We are already seeing the benefits of this in the UK, in recent years Deloitte has developed a tool that offers ‘monitoring and sensing of an organisations external environment enabling semi-automated strategy articulation.’
In the security world, facial recognition technology, emergency sensors and high definition body cameras, are helping tackle everything from anti social behaviour in supermarkets, to providing valuable irrefutable evidence for emergency services.
However, as we enter this new world where governments and corporations have access to huge amounts of personal data and information, questions surrounding the ethics of these new technologies are being asked more regularly. After all, they have the potential to be extremely invasive, fostering mistrust and providing ammunition to those who see such advances as the manifestation of some Orwellian nightmare rather than the opportunity to create a more secure, prosperous and productive society.
In the coming years, it will be up to the legal sector in partnership with government, to address the ethical dilemmas created by the proliferation of technology across our society.
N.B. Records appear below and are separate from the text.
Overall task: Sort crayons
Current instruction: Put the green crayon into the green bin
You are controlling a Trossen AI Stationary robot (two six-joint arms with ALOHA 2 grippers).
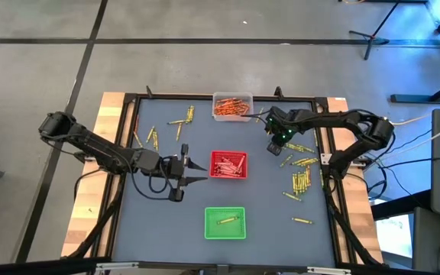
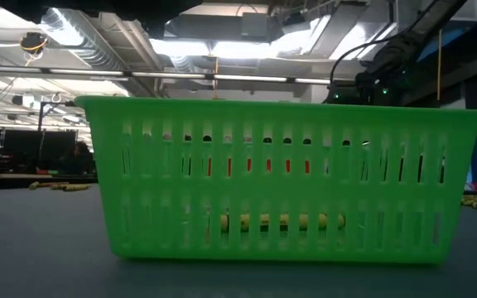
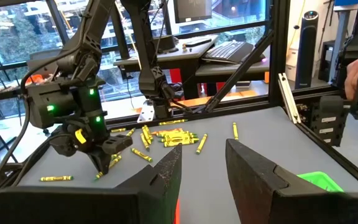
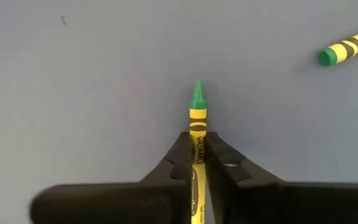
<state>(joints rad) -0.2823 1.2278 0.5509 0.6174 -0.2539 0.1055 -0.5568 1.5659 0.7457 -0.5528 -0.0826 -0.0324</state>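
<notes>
Pinched between the right gripper's (image 4: 197, 158) jaws, a yellow-green crayon (image 4: 197, 118) points its green tip forward over the table (image 4: 104, 93). Left gripper (image 3: 202, 168) hovers beside the red tray (image 1: 228, 165), jaws slightly spread, empty.

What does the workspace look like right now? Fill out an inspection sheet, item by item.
Surface: dark blue-grey table top in a black frame.
Job's things: crayons scattered at the right and the far left; orange ones in the clear tray, red ones in the red tray, one in the green tray.
Clutter: nothing seen.
Grippers: right gripper shut on a green-tipped crayon; left gripper beside the red tray, holding nothing.
Cables: along both arms.
Surroundings: desks, monitors, windows.
</notes>
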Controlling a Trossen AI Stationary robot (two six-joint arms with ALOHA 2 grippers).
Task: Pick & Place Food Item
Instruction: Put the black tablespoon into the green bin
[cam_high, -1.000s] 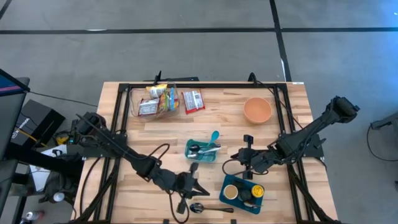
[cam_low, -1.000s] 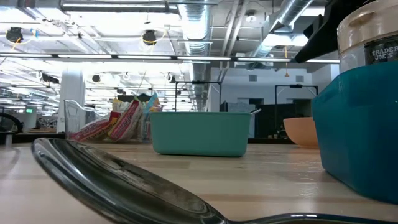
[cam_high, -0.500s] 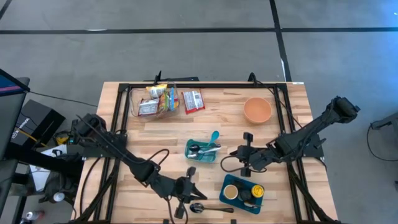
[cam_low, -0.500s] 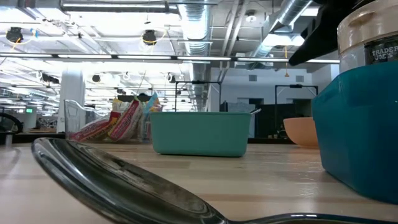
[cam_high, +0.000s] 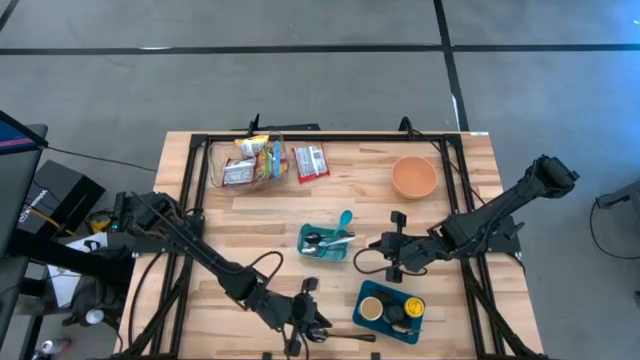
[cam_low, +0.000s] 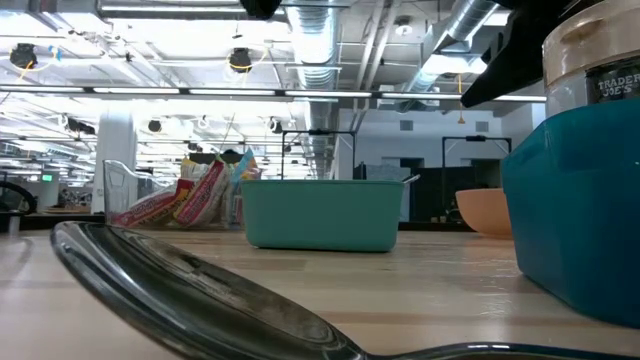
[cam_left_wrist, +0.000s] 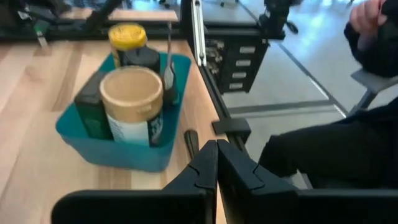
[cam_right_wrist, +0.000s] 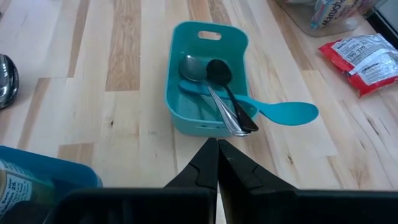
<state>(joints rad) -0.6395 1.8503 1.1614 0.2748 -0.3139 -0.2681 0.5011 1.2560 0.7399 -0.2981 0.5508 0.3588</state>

Creating a system that ensures technology remains our subject and not our master.
It is my belief, that the UK has the potential to play a key role as a global broker in establishing international legal norms for governments and corporations using AI. The challenge will considerable, one need only look at China’s orchestrated surveillance of its people, to see the dreadful alternative to an ethically regulated system. But people across the world do not clamour for repression and control, their desire is to live in a country where they are free to disagree with what of what one another says, but will forever defend their right to say it. Now who said that again?